__TASK PROMPT__: What needs reproducing is the run of lines in the data below starting at the line with "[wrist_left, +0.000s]" and ending at the line with "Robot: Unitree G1", both ends included. Copy it exactly, without pictures, and add nothing.

* * * *

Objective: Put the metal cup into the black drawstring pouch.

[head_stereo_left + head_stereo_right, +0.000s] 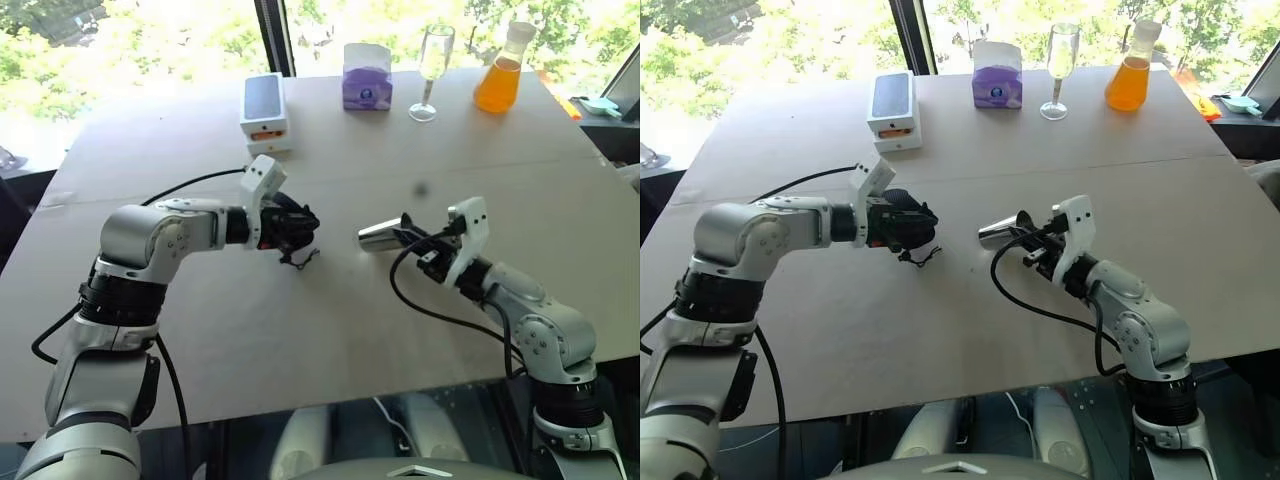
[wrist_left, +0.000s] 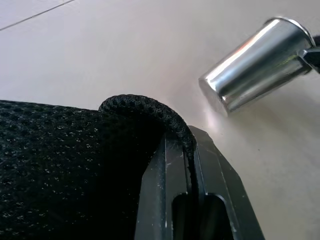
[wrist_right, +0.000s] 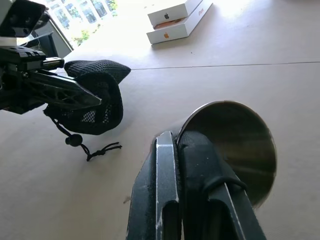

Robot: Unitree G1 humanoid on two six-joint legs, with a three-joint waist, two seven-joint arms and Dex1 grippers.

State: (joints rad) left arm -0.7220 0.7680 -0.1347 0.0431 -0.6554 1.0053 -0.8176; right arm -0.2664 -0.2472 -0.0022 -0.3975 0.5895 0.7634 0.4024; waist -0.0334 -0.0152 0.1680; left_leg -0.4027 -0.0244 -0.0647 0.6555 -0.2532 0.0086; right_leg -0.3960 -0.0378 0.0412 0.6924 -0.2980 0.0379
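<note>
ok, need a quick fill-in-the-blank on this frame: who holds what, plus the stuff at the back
1. The left tool is shut on the black ____.
2. The right tool grips the metal cup by its ____.
3. The cup lies tilted with its closed base pointing toward the ____.
4. The flask at the table's far edge holds ____ liquid.

Missing: pouch; rim; pouch; orange
</note>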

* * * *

__EXERCISE RESPONSE__:
[wrist_left, +0.000s] 
[wrist_right, +0.000s] 

Robot: Unitree G1 humanoid on two six-joint legs, with a three-joint waist, two seven-joint arms and Dex1 grippers.

This concludes the answer to the exercise.